Vendredi 23 mars, une rencontre tendue a eu lieu entre les miniers et le gouvernement. Les deux camps ont négocié point par point.
Le nouveau code minier congolais promulgué le mars dernier par le président Joseph Kabila ramène la clause de stabilité de 10 à 5 ans.
Lors de leur rencontre avec le gouvernement, le G7-Mines constitué du regroupement de 7 géants du secteur minier opérant en RDC se sont dits prêts à faire des concessions sur les aspects fiscaux mais tiennent au maintien de la clause de stabilité de 10 ans (code de 2002).

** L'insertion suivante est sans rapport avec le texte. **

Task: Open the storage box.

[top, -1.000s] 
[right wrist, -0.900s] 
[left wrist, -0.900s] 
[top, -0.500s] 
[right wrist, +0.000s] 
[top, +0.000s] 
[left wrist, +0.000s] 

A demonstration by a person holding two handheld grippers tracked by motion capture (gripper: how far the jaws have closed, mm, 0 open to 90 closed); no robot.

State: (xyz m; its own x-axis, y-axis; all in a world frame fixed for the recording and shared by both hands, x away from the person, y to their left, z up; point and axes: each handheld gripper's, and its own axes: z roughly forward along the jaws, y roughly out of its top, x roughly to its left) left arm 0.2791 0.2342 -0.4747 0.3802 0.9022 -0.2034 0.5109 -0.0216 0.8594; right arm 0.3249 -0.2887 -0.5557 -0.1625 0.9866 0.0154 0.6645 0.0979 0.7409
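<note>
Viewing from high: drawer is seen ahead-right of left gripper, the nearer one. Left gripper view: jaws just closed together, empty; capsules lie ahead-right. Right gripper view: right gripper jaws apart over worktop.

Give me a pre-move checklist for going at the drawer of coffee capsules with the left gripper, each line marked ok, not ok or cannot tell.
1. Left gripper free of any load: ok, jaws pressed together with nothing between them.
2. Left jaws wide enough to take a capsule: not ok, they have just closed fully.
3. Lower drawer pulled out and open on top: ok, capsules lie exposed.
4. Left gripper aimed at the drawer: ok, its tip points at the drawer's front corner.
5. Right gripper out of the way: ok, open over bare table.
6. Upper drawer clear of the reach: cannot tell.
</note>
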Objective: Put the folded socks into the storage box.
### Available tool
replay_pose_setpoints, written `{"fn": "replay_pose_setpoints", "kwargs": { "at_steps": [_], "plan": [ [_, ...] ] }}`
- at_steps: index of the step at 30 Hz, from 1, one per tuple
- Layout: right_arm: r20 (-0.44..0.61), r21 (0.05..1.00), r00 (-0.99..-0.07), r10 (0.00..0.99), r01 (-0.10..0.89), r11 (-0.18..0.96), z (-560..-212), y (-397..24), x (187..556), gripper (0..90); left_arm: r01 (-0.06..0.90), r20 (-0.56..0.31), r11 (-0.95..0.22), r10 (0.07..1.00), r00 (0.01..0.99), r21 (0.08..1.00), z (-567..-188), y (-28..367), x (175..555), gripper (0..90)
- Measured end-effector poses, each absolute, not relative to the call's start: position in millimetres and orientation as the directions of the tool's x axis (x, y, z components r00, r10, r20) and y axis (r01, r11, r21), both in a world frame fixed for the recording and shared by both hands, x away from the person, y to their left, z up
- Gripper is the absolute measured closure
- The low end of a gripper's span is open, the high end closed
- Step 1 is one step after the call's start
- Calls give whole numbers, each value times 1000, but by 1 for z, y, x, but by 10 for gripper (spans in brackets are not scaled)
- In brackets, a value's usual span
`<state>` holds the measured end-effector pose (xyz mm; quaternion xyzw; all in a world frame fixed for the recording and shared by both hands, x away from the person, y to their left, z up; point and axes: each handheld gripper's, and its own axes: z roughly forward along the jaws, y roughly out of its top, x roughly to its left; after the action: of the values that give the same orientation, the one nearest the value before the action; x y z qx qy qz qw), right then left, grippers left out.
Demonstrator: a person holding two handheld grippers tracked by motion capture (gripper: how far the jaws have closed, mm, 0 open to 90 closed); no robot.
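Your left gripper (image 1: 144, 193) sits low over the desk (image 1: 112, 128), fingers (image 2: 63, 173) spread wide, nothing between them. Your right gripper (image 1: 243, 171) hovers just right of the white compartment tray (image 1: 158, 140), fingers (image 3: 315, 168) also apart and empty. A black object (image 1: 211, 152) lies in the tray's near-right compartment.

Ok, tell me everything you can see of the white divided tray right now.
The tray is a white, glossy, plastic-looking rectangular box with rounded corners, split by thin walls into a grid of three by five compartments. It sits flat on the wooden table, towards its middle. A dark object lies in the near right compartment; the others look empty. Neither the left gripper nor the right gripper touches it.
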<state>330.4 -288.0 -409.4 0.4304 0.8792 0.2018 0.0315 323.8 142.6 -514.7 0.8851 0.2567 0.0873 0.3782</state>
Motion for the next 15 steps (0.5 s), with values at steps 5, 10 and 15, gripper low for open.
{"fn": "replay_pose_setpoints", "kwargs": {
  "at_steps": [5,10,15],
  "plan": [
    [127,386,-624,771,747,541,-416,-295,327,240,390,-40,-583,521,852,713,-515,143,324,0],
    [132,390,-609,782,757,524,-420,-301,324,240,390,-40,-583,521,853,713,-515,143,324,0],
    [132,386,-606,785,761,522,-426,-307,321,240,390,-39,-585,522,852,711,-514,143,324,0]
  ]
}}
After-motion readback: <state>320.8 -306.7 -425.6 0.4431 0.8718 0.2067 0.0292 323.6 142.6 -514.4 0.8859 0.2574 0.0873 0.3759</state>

« Contrairement à ce qui se raconte, nous ne sommes pas en conflit avec le gouvernement. Nous sommes prêts à faire des concessions sur les aspects fiscaux mais sans avoir à aliéner notre stabilité », a dît Williams Jacob, directeur des opérations à Randgold, porte-parole du G7-Mines au cours de la rencontre entre miniers et gouvernement.

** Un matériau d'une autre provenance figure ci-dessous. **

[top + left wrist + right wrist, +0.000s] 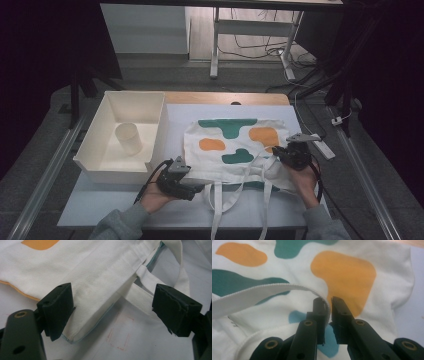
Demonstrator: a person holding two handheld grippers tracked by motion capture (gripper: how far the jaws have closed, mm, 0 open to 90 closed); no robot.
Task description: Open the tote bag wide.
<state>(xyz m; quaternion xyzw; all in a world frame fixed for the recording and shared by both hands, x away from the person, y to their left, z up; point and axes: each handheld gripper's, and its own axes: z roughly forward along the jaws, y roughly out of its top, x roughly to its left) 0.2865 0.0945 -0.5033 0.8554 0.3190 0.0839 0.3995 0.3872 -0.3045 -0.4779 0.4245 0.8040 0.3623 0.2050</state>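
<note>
We are looking at a lab: a rail-framed table (125, 210), trailing floor cables (260, 50), and desk frames (216, 45) behind.

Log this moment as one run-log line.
left gripper: open at tote bag corner | right gripper: strap between jaws

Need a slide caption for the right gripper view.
Right hand-held gripper, jaws nearly closed around the white strap of a patterned tote bag.

A bench (200, 212) with a pale top carries a cream tray (92, 157) at centre left and a patterned cloth bag (235, 145) at centre.
</note>
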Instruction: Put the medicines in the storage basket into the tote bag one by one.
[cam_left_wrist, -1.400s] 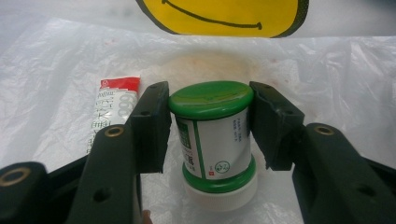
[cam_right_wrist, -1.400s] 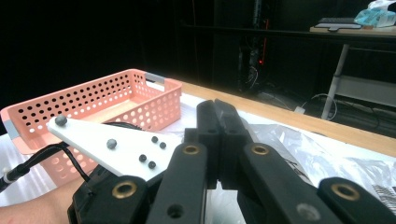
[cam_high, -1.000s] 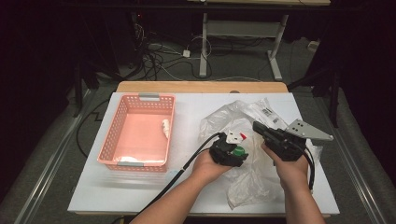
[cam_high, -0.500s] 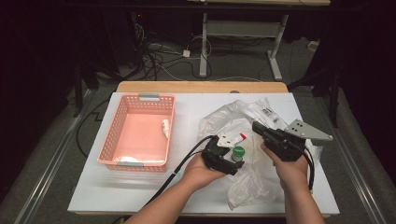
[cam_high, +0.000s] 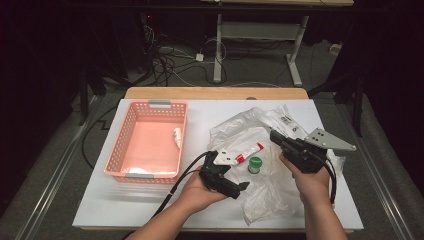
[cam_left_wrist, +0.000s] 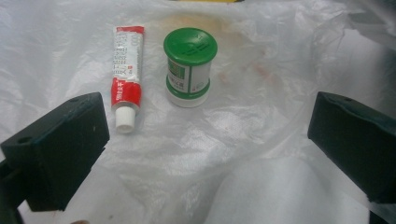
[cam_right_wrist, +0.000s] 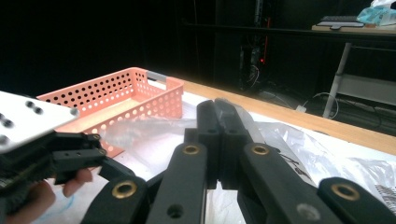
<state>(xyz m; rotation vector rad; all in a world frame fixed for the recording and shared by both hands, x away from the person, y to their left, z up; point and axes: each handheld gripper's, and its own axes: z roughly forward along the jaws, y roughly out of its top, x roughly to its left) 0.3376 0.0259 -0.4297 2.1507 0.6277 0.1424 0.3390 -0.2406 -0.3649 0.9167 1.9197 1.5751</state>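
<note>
While dark floor and cables surround my white table (cam_high: 150, 200), the high view shows the left gripper (cam_high: 235, 182) pulled back from the tube (cam_high: 249, 151) and jar (cam_high: 255, 164). Its own view: jaws just opened, empty. Right gripper (cam_right_wrist: 223, 140) clamps the plastic bag (cam_right_wrist: 280, 140).

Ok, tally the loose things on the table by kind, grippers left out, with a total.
Baskets: 1, pink basket
Bags: 1, clear bag
Tubes: 1, red tube
Jars: 1, green-lidded jar
Small white items in the basket: 1
Total: 5
</note>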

Il a affirmé que le G7-Mines est même disposé à aller au-delà des propositions gouvernementales.
“L’industrie minière se dit disposée à payer une redevance, et vous serez surpris, un peu plus que celles que vous êtes en train de proposer dans le code minier de 2018. Nous insistons par contre que cette proposition que nous sommes en train de faire devra l’être du moment où la partie gouvernementale se dit aussi prête à comprendre et à mettre de côté un nombre de taxes entre autres taxe de super profit et autres qui seront discutées ici (…). L’équipe technique que nous avons mis ensemble a fait des propositions et une partie de ces propositions vont dans le sens de soutenir le code minier de 2018”, a-t-il ajouté.
Dans le nouveau code minier, la redevance pour les métaux non ferreux et de base ainsi que pour les métaux précieux passe de 2,5 à 3,5 %. Pour les minerais considérés comme stratégiques, elle ira jusqu’à 10 %.
Martin Kabwelulu, ministre des mines, qui a laissé une ouverture à la discussion, s’est montré par contre intransigeant sur la clause de stabilité.
« Le code minier est une loi et les mesures d’application contenues dans le règlement minier est un décret. Un décret ne peut pas aller au-delà de la loi. On ne peut rien changer. A travers ces travaux, c’est la loi donc le code minier qui va avoir la manière d’appliquer des dispositions qui sont peut-être incompréhensibles, mais on ne peut pas aller au-delà », a-t-il dit.
Kabwelulu a donné 30 jours aux membres du G7-Mines et de la FEC, d’autres services et de la société civile pour terminer les discussions autour du règlement minier.